Il écrivait déjà beaucoup et pour lui seul. Tout en faisant son droit (1814-1817), il composa un certain roman de Sidney, dont le patriote de ce nom était le héros ; il y avait déposé toutes ses idées sur la politique, la société, la vie, l’amour, et il en dit un peu sévèrement peut-être, sans nous mettre à même de le vérifier, que c’était une vraie déclamation. Mais les pages sur la jeunesse (1817), qui ouvrent les volumes de Mélanges, nous le représentent bien à cette date, dans sa lutte muette contre la société, aspirant à un idéal non encore défini, avec le sentiment d’une supériorité qui cherche son objet, avec une amertume d’ironie qui se retourne contre elle-même.
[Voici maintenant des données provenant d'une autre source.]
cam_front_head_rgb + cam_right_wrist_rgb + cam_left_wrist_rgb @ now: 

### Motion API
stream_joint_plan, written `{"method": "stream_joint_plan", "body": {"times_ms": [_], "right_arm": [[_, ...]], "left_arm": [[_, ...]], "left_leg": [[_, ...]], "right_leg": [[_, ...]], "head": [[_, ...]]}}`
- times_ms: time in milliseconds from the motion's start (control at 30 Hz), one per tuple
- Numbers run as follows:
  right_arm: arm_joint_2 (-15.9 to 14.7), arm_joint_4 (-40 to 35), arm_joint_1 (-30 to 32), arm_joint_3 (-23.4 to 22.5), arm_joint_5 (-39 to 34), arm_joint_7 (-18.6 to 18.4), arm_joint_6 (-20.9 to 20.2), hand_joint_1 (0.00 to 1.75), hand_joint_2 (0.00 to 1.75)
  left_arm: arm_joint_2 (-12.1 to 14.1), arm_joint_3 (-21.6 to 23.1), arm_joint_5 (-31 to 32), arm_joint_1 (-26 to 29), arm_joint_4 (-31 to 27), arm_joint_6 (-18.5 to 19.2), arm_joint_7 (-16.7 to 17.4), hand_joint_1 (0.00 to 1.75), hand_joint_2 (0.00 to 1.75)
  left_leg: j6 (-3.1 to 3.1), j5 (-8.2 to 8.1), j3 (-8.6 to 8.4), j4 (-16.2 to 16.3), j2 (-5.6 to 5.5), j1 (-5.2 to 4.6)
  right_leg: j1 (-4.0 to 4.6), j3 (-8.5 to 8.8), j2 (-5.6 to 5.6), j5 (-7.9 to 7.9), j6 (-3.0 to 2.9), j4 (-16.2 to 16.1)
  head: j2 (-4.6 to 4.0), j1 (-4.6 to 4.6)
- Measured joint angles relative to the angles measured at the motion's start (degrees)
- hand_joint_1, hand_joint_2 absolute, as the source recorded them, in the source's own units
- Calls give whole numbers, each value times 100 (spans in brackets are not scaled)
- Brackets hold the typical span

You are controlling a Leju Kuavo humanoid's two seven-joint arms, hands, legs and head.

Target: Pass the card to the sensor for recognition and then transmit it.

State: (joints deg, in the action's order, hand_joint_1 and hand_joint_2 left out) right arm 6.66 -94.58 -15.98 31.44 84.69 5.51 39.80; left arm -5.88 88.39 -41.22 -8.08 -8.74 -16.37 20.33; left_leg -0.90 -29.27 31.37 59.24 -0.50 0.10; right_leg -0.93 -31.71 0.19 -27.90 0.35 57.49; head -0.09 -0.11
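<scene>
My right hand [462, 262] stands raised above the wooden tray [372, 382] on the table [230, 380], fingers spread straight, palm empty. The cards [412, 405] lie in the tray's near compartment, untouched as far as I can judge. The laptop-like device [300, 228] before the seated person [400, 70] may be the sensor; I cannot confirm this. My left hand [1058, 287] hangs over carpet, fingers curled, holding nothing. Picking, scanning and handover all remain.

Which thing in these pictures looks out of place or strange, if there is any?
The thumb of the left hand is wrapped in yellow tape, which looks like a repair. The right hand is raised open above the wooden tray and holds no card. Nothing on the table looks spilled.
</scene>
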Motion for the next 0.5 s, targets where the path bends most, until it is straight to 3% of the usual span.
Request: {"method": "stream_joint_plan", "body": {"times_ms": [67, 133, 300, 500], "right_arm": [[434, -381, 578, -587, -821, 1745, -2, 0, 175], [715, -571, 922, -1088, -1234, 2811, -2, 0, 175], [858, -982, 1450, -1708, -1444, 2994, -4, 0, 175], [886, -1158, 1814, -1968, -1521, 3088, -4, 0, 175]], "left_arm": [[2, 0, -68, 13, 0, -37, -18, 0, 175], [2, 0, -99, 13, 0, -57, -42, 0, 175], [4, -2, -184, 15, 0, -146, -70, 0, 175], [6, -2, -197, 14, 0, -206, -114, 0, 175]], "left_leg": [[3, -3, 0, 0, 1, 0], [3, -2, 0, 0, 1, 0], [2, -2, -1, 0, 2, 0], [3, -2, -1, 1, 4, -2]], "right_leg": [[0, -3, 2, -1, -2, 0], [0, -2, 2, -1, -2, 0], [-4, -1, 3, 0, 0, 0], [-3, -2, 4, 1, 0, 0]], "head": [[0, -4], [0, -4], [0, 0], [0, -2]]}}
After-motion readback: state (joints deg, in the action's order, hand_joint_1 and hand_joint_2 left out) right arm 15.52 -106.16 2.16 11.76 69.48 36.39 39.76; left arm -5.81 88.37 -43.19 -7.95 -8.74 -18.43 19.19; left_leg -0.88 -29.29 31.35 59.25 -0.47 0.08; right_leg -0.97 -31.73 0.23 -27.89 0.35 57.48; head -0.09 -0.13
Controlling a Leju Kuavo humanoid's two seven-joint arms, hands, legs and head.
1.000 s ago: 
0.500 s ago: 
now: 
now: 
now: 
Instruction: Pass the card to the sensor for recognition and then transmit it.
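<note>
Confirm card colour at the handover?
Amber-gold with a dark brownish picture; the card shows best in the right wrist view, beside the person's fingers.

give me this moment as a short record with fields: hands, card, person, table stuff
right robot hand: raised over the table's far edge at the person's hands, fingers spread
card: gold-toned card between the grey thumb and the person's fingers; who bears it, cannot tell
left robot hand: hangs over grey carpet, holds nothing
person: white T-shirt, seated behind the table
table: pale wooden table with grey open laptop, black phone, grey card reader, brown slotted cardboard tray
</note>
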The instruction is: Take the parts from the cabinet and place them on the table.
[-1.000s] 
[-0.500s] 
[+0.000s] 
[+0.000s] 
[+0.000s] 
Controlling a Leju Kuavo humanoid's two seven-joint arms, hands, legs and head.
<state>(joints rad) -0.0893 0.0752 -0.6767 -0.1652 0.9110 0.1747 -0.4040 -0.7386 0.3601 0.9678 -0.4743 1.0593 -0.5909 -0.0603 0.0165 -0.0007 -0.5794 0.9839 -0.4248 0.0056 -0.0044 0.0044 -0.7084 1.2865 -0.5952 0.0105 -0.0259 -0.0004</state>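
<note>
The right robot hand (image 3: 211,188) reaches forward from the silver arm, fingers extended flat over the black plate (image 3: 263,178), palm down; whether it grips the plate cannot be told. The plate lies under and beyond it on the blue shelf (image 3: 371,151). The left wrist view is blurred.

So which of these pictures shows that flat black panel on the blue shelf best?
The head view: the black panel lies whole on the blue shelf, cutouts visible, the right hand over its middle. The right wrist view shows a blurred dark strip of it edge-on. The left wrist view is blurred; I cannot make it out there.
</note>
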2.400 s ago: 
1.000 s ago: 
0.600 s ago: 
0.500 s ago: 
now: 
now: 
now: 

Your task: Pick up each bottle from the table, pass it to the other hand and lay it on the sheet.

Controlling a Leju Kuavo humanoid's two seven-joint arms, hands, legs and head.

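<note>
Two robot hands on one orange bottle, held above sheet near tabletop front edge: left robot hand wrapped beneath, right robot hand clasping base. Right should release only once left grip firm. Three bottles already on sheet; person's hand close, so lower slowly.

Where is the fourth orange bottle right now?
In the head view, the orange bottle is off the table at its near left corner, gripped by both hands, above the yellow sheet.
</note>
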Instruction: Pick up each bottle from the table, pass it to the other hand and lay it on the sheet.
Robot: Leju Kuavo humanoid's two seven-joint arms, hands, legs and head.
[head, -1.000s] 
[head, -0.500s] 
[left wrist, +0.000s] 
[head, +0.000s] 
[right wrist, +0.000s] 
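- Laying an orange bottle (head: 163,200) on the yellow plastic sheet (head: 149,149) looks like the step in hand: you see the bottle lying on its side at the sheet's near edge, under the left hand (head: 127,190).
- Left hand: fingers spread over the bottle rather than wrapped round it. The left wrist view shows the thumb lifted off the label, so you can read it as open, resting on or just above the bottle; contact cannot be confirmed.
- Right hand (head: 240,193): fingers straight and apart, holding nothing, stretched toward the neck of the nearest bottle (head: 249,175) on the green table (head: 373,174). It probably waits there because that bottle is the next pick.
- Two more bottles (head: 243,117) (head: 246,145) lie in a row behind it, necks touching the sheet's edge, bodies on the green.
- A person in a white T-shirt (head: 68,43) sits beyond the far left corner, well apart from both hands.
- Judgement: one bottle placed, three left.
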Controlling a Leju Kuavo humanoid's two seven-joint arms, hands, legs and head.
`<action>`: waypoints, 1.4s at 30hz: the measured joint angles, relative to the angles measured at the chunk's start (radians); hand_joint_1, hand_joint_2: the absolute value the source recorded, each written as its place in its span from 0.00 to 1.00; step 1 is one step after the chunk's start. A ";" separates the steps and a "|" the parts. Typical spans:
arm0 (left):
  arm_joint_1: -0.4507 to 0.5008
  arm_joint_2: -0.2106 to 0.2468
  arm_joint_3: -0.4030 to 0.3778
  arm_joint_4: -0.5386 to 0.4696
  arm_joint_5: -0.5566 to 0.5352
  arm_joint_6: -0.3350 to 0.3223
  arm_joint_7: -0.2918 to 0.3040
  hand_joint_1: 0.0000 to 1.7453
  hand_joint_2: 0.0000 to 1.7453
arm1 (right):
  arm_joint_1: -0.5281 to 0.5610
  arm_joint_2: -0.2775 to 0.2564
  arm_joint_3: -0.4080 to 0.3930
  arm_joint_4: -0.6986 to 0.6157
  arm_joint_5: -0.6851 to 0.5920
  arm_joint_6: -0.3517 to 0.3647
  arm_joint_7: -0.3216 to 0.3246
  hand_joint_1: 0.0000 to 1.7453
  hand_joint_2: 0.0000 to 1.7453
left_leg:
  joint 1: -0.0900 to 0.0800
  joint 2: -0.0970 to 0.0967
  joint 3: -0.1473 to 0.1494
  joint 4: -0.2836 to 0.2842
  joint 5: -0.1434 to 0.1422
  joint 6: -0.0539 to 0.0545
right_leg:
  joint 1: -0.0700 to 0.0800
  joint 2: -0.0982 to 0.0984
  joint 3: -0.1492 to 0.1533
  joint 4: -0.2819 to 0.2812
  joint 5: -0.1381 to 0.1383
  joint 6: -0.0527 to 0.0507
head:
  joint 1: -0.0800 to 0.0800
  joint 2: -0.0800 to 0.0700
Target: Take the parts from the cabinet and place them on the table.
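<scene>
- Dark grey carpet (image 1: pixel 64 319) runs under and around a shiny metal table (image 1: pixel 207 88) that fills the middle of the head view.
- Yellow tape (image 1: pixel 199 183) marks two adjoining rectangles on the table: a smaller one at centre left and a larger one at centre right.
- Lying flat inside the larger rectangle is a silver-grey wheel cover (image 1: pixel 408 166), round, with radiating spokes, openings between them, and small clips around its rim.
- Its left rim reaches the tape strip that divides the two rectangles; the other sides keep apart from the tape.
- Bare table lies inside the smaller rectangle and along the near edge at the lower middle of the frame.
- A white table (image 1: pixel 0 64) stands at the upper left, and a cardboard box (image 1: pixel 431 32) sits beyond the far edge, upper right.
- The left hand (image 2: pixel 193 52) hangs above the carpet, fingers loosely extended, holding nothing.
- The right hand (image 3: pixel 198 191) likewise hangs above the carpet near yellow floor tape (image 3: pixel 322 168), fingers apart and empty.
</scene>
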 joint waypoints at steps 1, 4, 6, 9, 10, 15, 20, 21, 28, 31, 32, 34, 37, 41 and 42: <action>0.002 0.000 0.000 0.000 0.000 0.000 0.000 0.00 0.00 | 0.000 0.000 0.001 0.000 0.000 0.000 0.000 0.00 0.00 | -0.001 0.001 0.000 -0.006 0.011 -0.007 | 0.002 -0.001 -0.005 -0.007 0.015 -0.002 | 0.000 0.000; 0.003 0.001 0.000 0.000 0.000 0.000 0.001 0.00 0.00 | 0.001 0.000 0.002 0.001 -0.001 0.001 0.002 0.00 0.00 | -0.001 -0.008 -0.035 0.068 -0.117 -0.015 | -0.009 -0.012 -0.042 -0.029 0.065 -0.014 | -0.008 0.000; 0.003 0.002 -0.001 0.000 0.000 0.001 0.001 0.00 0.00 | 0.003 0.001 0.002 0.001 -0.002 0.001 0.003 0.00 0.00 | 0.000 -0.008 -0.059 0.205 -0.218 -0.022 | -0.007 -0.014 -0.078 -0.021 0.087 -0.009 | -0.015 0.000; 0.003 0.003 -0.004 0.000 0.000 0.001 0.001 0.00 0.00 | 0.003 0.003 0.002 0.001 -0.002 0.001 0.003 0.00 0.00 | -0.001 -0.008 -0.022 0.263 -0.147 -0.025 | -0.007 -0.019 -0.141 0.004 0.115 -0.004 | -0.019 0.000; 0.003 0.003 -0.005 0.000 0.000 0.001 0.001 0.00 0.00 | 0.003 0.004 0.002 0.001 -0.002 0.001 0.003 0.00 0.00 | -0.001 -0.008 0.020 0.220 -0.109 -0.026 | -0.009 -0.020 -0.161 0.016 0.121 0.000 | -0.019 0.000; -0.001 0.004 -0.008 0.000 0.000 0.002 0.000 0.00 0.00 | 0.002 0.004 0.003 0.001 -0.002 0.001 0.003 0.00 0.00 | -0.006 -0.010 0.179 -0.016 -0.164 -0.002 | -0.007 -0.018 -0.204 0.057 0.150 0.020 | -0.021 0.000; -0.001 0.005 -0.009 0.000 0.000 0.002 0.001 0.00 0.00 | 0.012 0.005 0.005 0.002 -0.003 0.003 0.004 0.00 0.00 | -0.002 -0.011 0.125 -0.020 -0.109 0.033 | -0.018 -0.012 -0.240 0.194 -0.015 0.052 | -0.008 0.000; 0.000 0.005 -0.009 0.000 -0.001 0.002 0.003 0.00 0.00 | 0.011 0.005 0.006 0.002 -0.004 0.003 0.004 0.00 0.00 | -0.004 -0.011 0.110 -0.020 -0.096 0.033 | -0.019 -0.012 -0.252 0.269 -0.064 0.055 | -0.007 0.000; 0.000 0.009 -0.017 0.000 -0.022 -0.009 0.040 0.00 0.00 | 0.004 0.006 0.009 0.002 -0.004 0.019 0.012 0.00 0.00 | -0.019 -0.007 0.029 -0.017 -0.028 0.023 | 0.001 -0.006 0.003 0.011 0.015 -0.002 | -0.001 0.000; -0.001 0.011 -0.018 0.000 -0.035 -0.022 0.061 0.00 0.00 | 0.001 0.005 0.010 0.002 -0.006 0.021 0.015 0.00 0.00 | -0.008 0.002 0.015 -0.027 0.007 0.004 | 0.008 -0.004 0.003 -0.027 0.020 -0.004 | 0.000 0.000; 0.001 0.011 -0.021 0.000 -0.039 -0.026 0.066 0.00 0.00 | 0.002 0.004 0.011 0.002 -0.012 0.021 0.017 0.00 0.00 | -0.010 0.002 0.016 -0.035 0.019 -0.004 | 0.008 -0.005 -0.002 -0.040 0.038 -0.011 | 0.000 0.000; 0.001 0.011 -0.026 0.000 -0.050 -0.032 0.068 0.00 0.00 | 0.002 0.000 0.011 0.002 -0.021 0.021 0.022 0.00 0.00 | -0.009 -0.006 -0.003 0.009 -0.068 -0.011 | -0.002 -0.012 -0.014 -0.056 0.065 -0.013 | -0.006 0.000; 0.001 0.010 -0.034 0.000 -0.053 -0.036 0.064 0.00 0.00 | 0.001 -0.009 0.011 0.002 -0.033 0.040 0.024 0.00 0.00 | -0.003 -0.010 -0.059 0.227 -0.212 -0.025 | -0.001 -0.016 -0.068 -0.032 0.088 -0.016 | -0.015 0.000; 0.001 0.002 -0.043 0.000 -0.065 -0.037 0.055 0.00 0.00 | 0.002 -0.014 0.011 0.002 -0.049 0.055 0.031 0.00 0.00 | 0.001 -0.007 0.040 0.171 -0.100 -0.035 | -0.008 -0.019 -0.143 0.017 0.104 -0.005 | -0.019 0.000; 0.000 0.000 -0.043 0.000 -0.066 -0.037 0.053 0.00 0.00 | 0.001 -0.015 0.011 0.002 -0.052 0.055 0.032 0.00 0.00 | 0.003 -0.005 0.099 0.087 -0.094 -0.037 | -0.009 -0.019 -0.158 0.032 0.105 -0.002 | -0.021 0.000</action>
Ce qui est surtout curieux à noter, c’est combien déjà il se juge, il se gourmande, il se châtie ; tout ce qu’on serait tenté de lui opposer, il est le premier à se le dire, et bien plus durement et bien plus finement aussi. On le sent, cette raideur d’un premier stoïcisme est dès-lors en voie de se détendre, de même que ce style, déjà tout formé et si subtil, s’assouplira. L’auteur nous peint là un Cléon qu’il a l’air de copier d’après nature. Tous plus ou moins, nous avons ainsi en nous un premier type que nous aimons à détacher, à figurer en l’exagérant un peu, à faire poser devant nous et devant les autres ; nous y jetons nos qualités, nos défauts ; nous le caressons, nous le malmenons et finissons le plus souvent, dans notre impatience de tout ou rien, par l’immoler de désespoir et le faire mourir. Qu’on se rassure pourtant : Cléon ne meurt pas ; il se transforme en vivant, il se perfectionne, il fait presque tout ce qu’il a dit qu’il ne fera pas, et son portrait, long-temps après retrouvé, ne paraît plus à nos yeux surpris qu’un dès profils évanouis de notre jeunesse. En le revoyant, on ne peut que s’écrier comme Montaigne devant ses anciens portraits : C’est moi, et ce n’est plus moi !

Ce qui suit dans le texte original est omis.